* [Work item]
Transcribe exactly the lines that begin the material and continue through the line containing "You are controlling". Leave out whatever follows.

* [Data for this exercise]
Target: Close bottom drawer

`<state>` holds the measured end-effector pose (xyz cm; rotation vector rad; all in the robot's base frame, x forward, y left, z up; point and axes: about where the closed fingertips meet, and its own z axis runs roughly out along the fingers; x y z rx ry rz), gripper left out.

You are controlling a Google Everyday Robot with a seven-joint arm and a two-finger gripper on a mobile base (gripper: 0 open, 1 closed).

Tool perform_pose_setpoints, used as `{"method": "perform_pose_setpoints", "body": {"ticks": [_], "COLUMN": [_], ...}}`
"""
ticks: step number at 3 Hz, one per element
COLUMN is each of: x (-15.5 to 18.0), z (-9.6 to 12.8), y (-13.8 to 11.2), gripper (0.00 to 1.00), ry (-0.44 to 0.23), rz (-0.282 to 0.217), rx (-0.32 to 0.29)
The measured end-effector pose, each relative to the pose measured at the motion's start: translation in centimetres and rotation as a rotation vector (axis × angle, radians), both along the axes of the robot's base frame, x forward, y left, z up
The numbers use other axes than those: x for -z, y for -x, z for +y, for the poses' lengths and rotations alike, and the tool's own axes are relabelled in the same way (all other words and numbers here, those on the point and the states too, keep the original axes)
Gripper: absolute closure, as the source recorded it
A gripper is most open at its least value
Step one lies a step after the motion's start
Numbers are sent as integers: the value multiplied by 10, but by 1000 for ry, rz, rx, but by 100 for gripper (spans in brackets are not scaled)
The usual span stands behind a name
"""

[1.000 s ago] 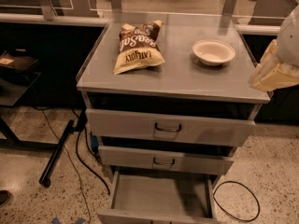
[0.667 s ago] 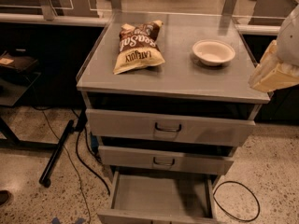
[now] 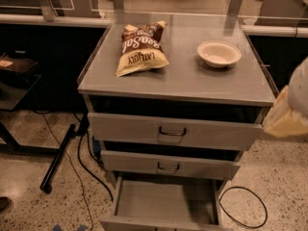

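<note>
The grey metal cabinet [image 3: 178, 88] has three drawers. The bottom drawer [image 3: 163, 203] is pulled far out, and I see down into its bare grey inside. Its front panel [image 3: 159, 224] lies at the lower edge of the view, with the handle out of view. The middle drawer [image 3: 168, 165] and the top drawer [image 3: 173, 131] stand only slightly out. My gripper [image 3: 288, 115] shows as a pale, yellowish shape at the right edge, beside the cabinet's top right corner, level with the top drawer and well above the bottom drawer.
A chip bag [image 3: 140, 47] and a white bowl [image 3: 219, 53] lie on the cabinet top. A black cable [image 3: 84, 170] and a dark bar [image 3: 57, 160] lie on the floor to the left, and a cable loop [image 3: 250, 208] to the right. A dark shelf [image 3: 17, 66] stands at far left.
My gripper has come down along the right edge, from level with the cabinet top to level with the top drawer. The drawers, bag and bowl have not moved.
</note>
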<state>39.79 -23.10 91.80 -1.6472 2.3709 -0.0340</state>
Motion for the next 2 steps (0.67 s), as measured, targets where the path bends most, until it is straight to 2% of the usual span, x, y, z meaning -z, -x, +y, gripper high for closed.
{"method": "perform_pose_setpoints", "body": {"ticks": [1,2], "x": [63,88], "z": [-7,-10], "y": [43,60], "gripper": [100,100], "ry": [-18,-9], "rz": [105,165], "rx": [57,62]}}
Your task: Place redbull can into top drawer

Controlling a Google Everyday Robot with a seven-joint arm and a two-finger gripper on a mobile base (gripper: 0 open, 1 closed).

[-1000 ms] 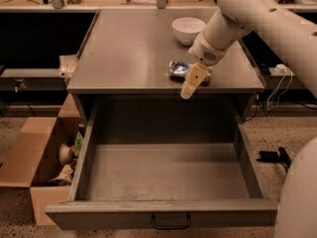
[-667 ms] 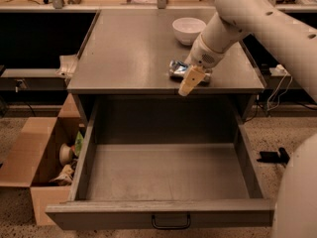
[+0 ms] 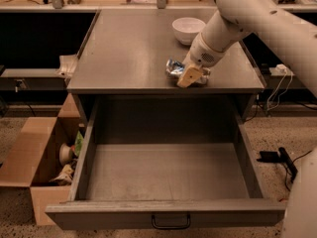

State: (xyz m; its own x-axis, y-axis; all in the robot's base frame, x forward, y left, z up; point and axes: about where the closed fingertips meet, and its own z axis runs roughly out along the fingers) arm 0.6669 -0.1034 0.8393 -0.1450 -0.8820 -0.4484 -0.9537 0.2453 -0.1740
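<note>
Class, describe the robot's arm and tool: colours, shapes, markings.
The arm is thick, rounded and white, with small dark dots on its shell. The tool, at the front edge of the cabinet top by the can, is tan and wedge-shaped.

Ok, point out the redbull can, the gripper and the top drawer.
redbull can [image 3: 173, 67], camera view, its crinkled left end.
gripper [image 3: 190, 77], camera view, its tan tip, at the can on the cabinet top [image 3: 129, 48].
top drawer [image 3: 168, 172], camera view, its bare floor.

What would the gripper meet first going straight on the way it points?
Likely the redbull can, lying on the cabinet top right at the gripper; the depth between them is unclear.
</note>
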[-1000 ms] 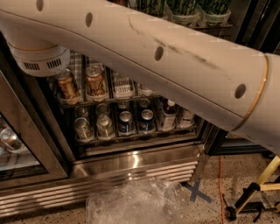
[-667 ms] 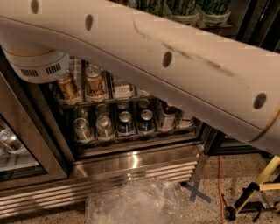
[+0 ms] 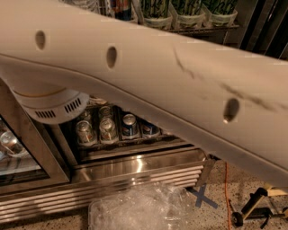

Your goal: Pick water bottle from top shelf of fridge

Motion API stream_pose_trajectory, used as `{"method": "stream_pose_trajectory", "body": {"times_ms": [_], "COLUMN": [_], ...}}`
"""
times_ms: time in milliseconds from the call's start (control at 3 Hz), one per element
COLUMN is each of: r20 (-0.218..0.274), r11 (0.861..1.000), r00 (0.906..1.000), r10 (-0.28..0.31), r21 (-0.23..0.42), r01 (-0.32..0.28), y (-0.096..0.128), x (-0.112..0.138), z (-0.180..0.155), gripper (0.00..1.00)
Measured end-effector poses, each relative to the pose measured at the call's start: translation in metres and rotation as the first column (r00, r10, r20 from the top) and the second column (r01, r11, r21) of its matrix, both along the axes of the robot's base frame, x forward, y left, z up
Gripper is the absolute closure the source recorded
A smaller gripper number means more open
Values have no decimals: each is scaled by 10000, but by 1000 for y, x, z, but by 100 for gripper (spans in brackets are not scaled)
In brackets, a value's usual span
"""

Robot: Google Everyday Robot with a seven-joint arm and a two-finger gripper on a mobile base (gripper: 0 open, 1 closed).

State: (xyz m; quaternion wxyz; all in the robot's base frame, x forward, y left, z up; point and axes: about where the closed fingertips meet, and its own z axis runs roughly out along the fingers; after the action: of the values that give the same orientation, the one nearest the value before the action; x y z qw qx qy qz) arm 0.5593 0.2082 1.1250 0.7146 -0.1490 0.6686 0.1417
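Observation:
My white arm [image 3: 148, 85] crosses the whole view from upper left to lower right and hides most of the fridge's inside. My gripper is out of view. The water bottle is hidden or out of view. The fridge [image 3: 135, 165] shows its stainless steel front and louvred base grille [image 3: 63, 200]. At the top edge, the highest wire rack in view [image 3: 202, 30] holds green-patterned containers [image 3: 189, 11]. Below the arm, a lower rack holds several drink cans [image 3: 108, 129].
A glass door with a dark frame [image 3: 27, 148] stands at the left, with cans behind it. Crumpled clear plastic [image 3: 139, 210] lies on the speckled floor in front of the grille. A blue tape cross [image 3: 203, 197], an orange cable [image 3: 227, 188] and a black stand [image 3: 252, 205] are at the lower right.
The arm has swung closer and lower across the view and now covers the upper row of cans. The fridge base and floor plastic appear larger and nearer.

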Motion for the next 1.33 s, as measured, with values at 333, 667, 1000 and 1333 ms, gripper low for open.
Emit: {"method": "stream_pose_trajectory", "body": {"times_ms": [333, 667, 1000, 1333], "r20": [-328, -808, -1351, -1776], "r11": [9994, 9990, 9972, 9915], "r00": [9989, 9959, 9897, 9807], "r10": [333, 405, 483, 822], "r21": [95, 213, 625, 1138], "r01": [-330, -389, -401, -626], "y": [-12, -24, -37, -45], "x": [-29, -53, -77, -99], "z": [-21, -43, -63, -75], "gripper": [100, 100, 100, 100]}}
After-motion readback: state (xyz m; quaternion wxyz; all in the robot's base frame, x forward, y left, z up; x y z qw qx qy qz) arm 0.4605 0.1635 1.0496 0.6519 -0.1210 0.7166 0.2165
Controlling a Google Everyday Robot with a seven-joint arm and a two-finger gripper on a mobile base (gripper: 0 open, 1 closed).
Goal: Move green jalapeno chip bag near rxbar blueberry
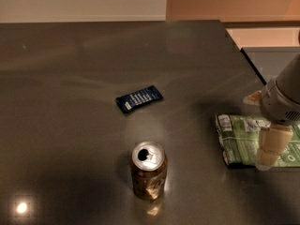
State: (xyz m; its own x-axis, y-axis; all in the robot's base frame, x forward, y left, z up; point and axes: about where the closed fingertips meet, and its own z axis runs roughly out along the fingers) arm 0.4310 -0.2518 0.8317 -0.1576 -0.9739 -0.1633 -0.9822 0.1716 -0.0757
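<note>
The green jalapeno chip bag [241, 139] lies flat on the dark table [70, 78] at the right, near the table's right edge. The rxbar blueberry [138, 98], a small navy wrapper with white lettering, lies near the middle of the table, well left of the bag. My gripper [271, 149] comes in from the right edge and hangs over the right part of the bag, with one pale finger [272, 145] reaching down onto it. The bag's right end is hidden behind the arm.
A brown soda can [148, 169] with an open top stands upright in front of the bar, left of the bag. The table's right edge [243, 55] runs close behind the bag. A pale wall lies beyond the table's far edge.
</note>
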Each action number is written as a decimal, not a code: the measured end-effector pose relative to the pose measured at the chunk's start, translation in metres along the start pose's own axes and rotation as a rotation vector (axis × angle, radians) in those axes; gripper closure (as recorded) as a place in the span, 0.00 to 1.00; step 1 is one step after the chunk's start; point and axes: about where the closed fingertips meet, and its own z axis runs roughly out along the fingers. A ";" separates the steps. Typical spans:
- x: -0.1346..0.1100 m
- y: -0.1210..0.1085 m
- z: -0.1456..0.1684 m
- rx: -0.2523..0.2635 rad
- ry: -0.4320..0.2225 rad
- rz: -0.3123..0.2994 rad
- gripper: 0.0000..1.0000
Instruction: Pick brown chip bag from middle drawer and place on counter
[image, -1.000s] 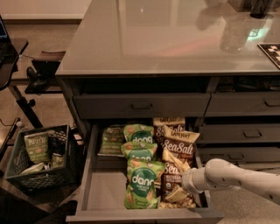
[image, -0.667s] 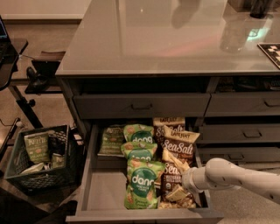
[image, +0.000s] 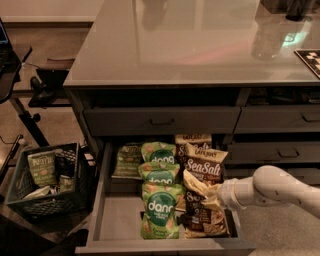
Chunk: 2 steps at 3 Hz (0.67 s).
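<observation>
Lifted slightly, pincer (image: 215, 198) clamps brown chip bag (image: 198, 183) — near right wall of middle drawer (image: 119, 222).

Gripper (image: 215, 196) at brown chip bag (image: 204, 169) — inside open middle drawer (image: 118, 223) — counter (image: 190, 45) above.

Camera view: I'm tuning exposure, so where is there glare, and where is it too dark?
Camera view: the counter glares with pale reflections; camera view: the middle drawer is dim, darkest toward its back; camera view: the gripper, at the drawer's right side, sits by the brown chip bag in low light.
</observation>
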 end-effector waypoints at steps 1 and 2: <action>-0.012 0.000 -0.026 -0.019 -0.030 -0.010 1.00; -0.023 0.001 -0.046 -0.032 -0.055 -0.019 1.00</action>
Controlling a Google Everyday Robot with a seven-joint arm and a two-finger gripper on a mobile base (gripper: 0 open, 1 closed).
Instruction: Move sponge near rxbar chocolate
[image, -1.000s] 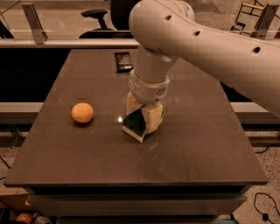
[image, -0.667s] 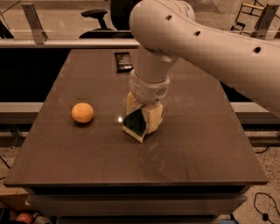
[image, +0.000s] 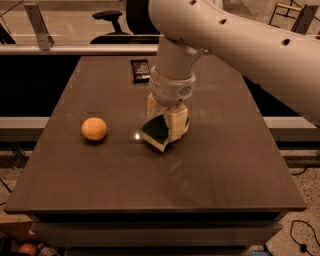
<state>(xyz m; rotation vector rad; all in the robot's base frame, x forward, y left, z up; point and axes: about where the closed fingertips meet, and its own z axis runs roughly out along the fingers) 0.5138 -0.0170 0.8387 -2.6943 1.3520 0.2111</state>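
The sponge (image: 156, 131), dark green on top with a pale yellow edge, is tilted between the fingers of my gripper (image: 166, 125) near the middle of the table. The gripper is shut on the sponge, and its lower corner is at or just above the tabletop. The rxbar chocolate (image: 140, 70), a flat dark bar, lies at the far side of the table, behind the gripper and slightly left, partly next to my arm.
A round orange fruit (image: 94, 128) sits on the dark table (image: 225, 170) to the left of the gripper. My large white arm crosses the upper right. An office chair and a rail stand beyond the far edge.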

* [Response]
Target: Close bottom drawer

`<state>` holds the measured end-effector pose (xyz cm; rotation vector rad; all in the robot's base frame, x forward, y left, z up; point and axes: about where the closed fingertips meet, and its own z axis runs roughly out along the fingers; x y z rx ry rz), gripper left out.

You are controlling a Google Everyday Robot with a seven-joint arm and a two-finger gripper on a mobile base (gripper: 0 open, 1 closed).

No more output will be produced for this exercise.